"Doug Burgum Criticizes Fox and Univision Debate: American People's Verdict in Disappointment"
North Dakota Gov. Doug Burgum criticized the recent Republican presidential primary debate for excessive crosstalk and lack of control.
North Dakota Governor Doug Burgum expressed his dissatisfaction with the recent Republican presidential primary debate, hosted by Fox Business Network and Univision. Burgum criticized the excessive crosstalk during the debate, making it difficult to follow. He mentioned that it would be interesting to review the tape and determine if the time allotted for each candidate accounted for the interruptions and overlapping conversations. Burgum himself felt that he did not have a fair opportunity to speak during the first 45 minutes of the debate, as it frequently turned into a chaotic shouting match.
The debate received widespread criticism on social media, with many viewers deeming it "unwatchable." The debate moderators were unable to maintain control over the candidates, and the questions asked were perceived as more fitting for a left-wing network rather than a Fox platform.

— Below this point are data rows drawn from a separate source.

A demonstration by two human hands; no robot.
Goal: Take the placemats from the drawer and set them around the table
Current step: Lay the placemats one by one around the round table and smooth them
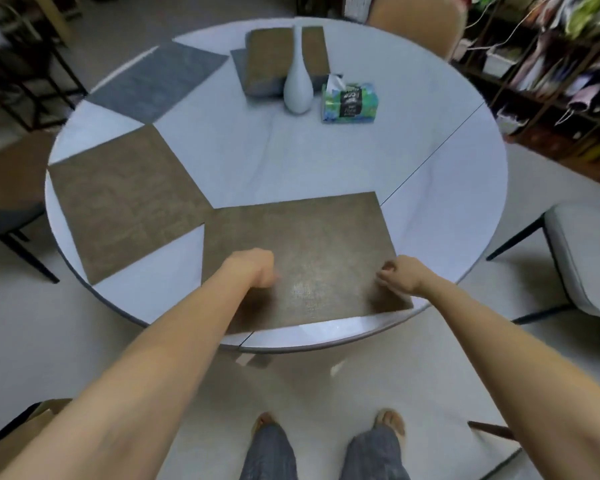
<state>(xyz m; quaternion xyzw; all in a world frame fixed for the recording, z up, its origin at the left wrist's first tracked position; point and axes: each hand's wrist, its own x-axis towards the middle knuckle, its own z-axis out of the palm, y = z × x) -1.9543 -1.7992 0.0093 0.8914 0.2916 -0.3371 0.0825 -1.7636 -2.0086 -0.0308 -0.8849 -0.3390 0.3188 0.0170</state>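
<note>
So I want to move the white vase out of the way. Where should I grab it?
Grip the white vase around its narrow neck from above. It stands upright and tapers from a wide, rounded base, so the neck likely fits a hand best. A second hand under the base would steady it.

The right half of the worktop [447,161] is left bare and open to reach. The far middle is blocked by a tall white vase [298,74], a tissue pack [350,102] beside it, and stacked placemats [274,60] behind.

Home dining area: round table [430,150], chairs [582,258], cluttered shelves [551,64].
</note>
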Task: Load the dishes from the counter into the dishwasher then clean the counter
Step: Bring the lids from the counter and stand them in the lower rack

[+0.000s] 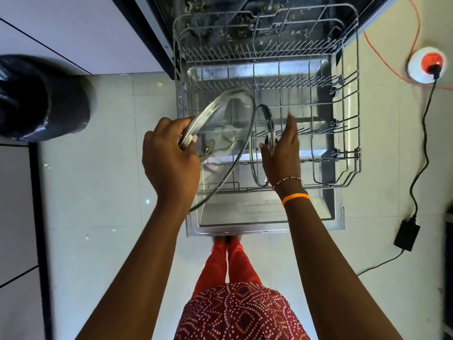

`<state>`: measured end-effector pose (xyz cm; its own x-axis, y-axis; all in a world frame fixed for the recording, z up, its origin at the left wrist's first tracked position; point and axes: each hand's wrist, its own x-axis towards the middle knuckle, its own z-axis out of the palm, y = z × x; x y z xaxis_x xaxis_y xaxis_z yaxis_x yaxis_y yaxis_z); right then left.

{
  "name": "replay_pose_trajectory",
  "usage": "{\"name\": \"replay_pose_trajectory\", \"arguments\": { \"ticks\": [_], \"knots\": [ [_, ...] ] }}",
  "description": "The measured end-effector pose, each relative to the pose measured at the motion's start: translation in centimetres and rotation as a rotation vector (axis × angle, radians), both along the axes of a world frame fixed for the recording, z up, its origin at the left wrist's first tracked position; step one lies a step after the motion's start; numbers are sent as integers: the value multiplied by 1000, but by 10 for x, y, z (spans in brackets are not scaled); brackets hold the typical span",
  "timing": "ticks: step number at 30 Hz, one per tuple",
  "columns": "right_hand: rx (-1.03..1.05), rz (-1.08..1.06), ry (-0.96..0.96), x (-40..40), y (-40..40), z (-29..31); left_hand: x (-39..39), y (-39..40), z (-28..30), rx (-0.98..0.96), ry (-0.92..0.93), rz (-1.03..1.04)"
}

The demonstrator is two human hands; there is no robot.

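The dishwasher's lower wire rack (348,133) is pulled out over the open door (264,217). My left hand (169,155) grips the metal rim of a large glass lid (220,123), held tilted above the rack's left side. A smaller glass lid (263,133) stands on edge in the rack near the middle. My right hand (282,150), fingers extended, rests against that small lid's right side with the thumb at its face. The rest of the rack holds nothing visible.
A black bin bag (41,99) sits on the floor at left beside white cabinets (73,33). An orange cable (392,57), a white socket reel (426,65) and a black power adapter (407,234) lie on the floor at right.
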<state>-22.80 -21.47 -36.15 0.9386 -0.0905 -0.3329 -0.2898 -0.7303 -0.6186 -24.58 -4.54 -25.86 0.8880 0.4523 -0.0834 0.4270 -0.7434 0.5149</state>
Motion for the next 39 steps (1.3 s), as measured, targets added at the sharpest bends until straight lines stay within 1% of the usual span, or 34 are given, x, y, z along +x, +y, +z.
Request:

Burgum, speaking to reporters, expressed his belief that the debate was a disservice to the democratic process. He emphasized that the American voters were the ones who suffered the most from the lack of clarity and understanding about the candidates and their positions. Burgum believed that televised debates should not be reduced to clickbait, as it is the voters who ultimately decide the course of the campaign.

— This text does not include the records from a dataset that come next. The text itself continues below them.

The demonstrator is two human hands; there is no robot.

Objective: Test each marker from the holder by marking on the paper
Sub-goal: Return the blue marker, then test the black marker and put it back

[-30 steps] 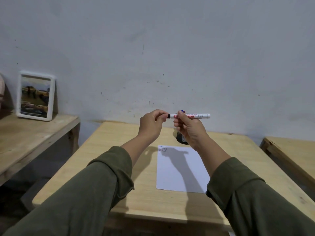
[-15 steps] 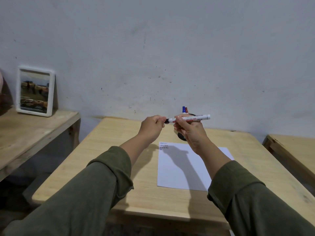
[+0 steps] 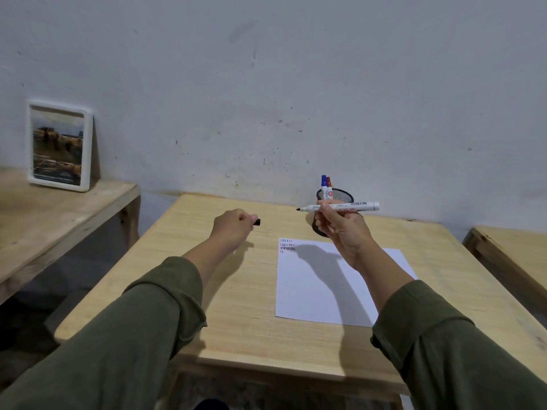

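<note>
My right hand (image 3: 343, 229) holds a white marker (image 3: 343, 206) level above the table, its bare black tip pointing left. My left hand (image 3: 233, 227), out to the left, is closed on the marker's black cap (image 3: 257, 222). A black mesh holder (image 3: 340, 196) stands behind my right hand, partly hidden by it, with a blue marker (image 3: 324, 186) and a red marker (image 3: 329, 186) upright in it. A white sheet of paper (image 3: 325, 291) lies on the wooden table (image 3: 236, 291), with rows of short black marks (image 3: 287, 245) in its top left corner.
A white-framed picture (image 3: 59, 145) leans on the wall on a lower wooden bench (image 3: 44, 220) at the left. Another wooden table (image 3: 509, 250) edges in at the right. The grey wall runs close behind the holder.
The cap has come off the marker. My left hand moved left and down with the cap, and my right hand kept the uncapped marker. The view tilted down.
</note>
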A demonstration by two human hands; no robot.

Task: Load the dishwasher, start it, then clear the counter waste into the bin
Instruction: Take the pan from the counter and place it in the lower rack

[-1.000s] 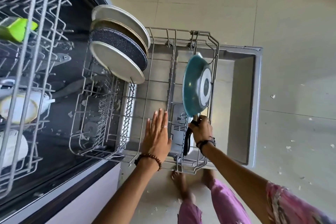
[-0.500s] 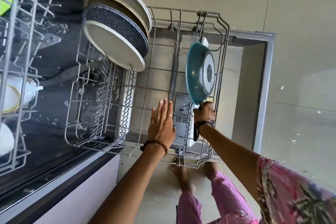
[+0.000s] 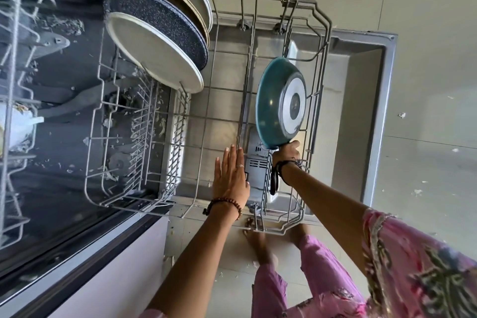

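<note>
The person's right hand (image 3: 287, 152) grips the dark handle (image 3: 274, 183) of a teal frying pan (image 3: 280, 103) close to where it joins the bowl, and the pan stands on edge in the outer row of the lower rack (image 3: 320, 33), just beyond the knuckles, its pale base disc turned away from the left hand. The left hand (image 3: 230, 175) lies flat with straight fingers beside the right, over the rack wires, holding nothing; whether it presses on them cannot be told. The pan looks rigid and fairly heavy toward the bowl, so it would likely tip if let go before the wires catch its rim. Its coated wall seems smooth and slippery, so the handle near the joint is the sound place to hold. The stacked plates (image 3: 154, 57) beyond the left fingertips look breakable.
</note>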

Despite the challenges faced during the debate, Burgum managed to make an impactful interjection regarding the auto industry strike. However, he had to fight for the opportunity to speak amidst the chaos.

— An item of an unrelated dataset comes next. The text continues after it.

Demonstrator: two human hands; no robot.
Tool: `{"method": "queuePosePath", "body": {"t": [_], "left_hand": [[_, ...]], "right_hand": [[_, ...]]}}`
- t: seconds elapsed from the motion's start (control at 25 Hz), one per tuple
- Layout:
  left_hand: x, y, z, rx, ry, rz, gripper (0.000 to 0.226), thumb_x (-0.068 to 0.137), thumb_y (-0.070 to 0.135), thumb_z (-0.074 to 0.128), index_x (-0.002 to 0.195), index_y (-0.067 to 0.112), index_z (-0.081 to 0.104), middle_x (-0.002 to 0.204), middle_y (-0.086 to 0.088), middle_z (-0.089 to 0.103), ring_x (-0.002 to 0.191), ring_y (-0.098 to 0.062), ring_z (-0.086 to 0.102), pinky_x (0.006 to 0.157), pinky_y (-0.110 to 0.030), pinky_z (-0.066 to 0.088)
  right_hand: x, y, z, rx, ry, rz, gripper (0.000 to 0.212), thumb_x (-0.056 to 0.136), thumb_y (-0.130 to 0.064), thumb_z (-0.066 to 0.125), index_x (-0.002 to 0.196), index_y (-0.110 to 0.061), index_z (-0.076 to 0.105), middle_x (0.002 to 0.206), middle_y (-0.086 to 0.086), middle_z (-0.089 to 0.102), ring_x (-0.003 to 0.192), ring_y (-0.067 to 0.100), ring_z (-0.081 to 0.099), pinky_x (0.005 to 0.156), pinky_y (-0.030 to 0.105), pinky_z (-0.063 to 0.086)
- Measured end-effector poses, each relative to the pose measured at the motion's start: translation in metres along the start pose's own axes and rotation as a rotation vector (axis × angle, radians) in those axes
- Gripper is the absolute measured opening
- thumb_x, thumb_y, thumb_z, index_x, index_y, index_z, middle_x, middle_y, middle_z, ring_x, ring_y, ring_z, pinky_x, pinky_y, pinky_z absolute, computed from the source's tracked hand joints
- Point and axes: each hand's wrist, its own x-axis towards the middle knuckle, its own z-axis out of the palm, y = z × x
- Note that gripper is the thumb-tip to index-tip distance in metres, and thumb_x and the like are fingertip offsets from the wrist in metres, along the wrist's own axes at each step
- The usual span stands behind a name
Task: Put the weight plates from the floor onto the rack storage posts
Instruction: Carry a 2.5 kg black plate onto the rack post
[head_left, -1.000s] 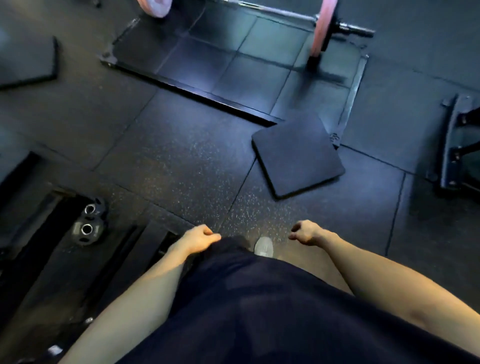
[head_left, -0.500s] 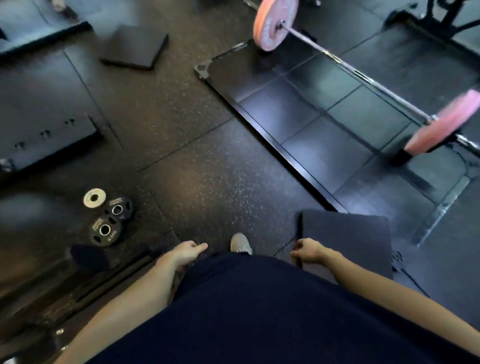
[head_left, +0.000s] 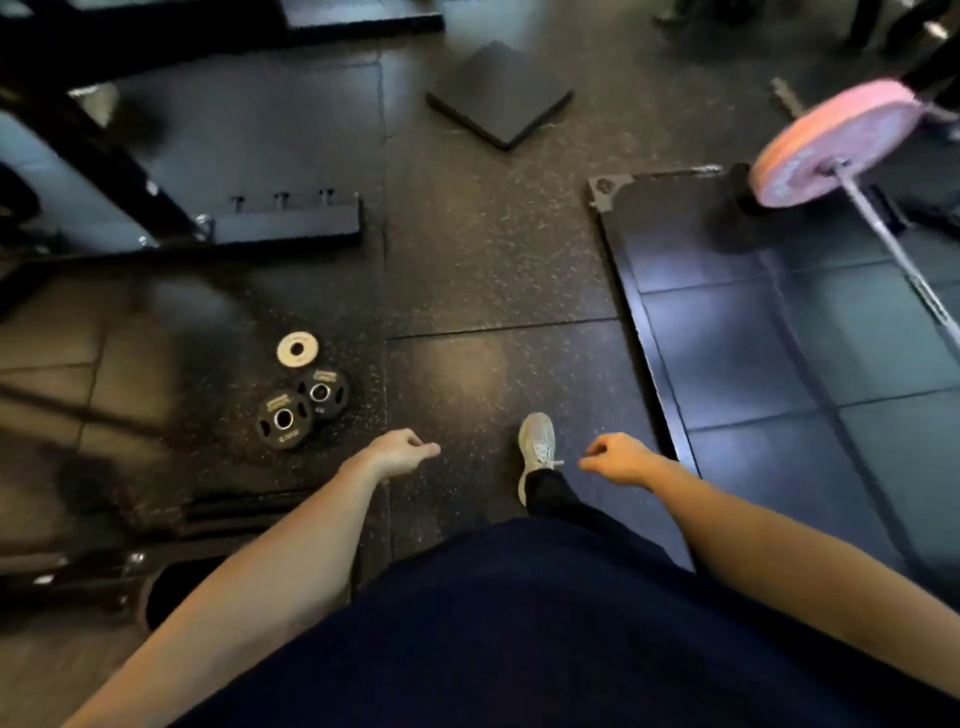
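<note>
three small weight plates lie flat on the speckled rubber floor (head_left: 467, 234), ahead and to the left of the person: a pale plate (head_left: 297, 349) farthest off, then a black plate (head_left: 322, 393) just beside it, and a second black plate (head_left: 284, 419) nearest, its edge touching or overlapping the other black one. the left hand (head_left: 397, 451) hangs just right of them, apart from all three, its grip loosely curled and holding nothing. the right hand (head_left: 621, 458) hangs loosely curled too, with nothing in it, beside a grey shoe (head_left: 536, 441). a black rack base (head_left: 285, 226) with short upright pegs sits beyond the plates. to the right, a barbell (head_left: 898, 260) with a pink plate (head_left: 834, 143) rests over a dark platform (head_left: 779, 338). a square black pad (head_left: 501, 91) lies farther ahead.
</note>
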Motion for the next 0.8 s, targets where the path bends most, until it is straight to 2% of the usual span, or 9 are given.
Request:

Burgum's remarks during the debate shed light on the reasons behind the auto industry strike in Detroit. He attributed the strike to Joe Biden's interference in capital markets and free markets. Burgum criticized the subsidies provided to automakers, particularly for electric vehicles, and highlighted the issue of China's control over Rare Earth minerals used in battery production. He argued that China's destructive mining practices for these minerals were contributing to environmental degradation.
The third debate is tentatively scheduled for November in Miami. However, it remains uncertain if former president Donald Trump, who is currently the frontrunner, will participate after skipping the first two debates.